--- Task prompt ---
There is material below. Print exactly the lines starting at the line with "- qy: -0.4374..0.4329" and ending at the line with "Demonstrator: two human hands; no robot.", ends included, and no others.

Content starts

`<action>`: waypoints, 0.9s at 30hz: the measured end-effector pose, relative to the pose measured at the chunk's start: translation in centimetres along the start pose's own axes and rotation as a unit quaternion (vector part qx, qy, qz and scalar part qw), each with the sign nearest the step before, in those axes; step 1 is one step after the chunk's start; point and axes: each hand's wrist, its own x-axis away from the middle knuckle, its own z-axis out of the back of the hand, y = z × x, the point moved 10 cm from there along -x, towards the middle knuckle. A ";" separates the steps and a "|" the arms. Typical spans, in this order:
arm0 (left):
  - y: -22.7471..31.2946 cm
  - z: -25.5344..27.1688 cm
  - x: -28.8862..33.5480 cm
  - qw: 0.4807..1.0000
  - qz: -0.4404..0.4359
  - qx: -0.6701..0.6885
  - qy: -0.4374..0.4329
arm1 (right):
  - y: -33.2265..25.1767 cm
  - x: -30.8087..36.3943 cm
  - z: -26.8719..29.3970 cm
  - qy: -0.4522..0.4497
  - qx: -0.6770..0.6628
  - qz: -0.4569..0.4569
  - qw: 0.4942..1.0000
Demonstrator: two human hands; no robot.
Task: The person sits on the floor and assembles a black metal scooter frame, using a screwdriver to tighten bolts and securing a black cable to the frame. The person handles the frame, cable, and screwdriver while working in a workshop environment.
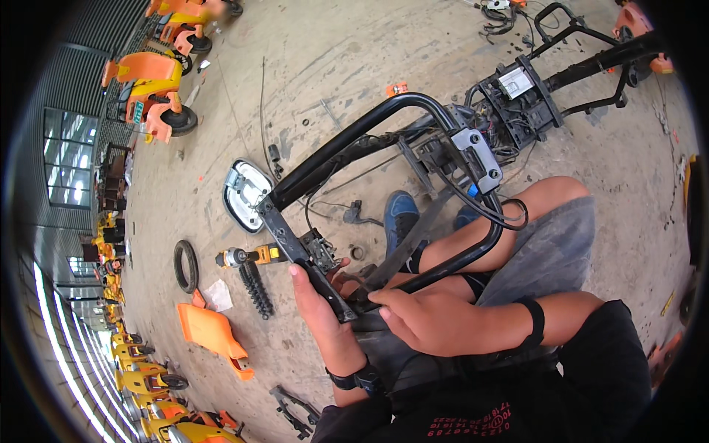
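A black tubular scooter frame (354, 140) rises in front of me, its bent tube looping round to a flat metal crossbar (303, 255) on the near left. My left hand (325, 317) is closed round the lower part of that crossbar, with the thumb lying along its outer face. Close beside it, my right hand (421, 317) is closed on the tube where it meets the crossbar; some of its fingertips are hidden. Between them a dark flat strip (417, 240) slants up to the frame. A small metal mechanism (321, 251) sits against the crossbar.
A yellow-and-black power tool (255, 255) lies beside a coil spring (256, 292). Around it are a tire (185, 266), an orange panel (210, 332) and a white-lined housing (246, 196). A battery-like box (517, 83) sits amid wiring. Scooters (155, 81) line the left side.
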 end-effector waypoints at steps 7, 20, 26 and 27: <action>-0.4 0.6 -0.5 1.000 0.008 0.008 -0.001 | -1.4 -2.6 1.7 -0.021 0.021 -0.028 0.999; -1.9 1.9 -0.9 0.999 0.049 -0.006 -0.001 | -2.7 -2.0 -1.9 -0.062 0.073 -0.015 0.995; -1.5 1.2 0.5 0.997 0.074 0.011 0.021 | -4.5 -4.8 -2.4 -0.048 0.099 0.008 0.994; -1.9 1.7 0.5 0.997 0.068 0.020 0.009 | -4.2 -5.0 -2.5 -0.059 0.088 -0.020 0.994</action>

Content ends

--- Solution to the problem ---
  - qy: -0.4374..0.4329
arm1 (right):
  - y: -33.2265..25.1767 cm
  - x: -30.8087..36.3943 cm
  - z: -26.8719..29.3970 cm
  - qy: -0.4522..0.4497
  - qx: -0.6770..0.6628
  - qz: -0.4569..0.4569
  - qw: 0.4942..1.0000
Demonstrator: two human hands; no robot.

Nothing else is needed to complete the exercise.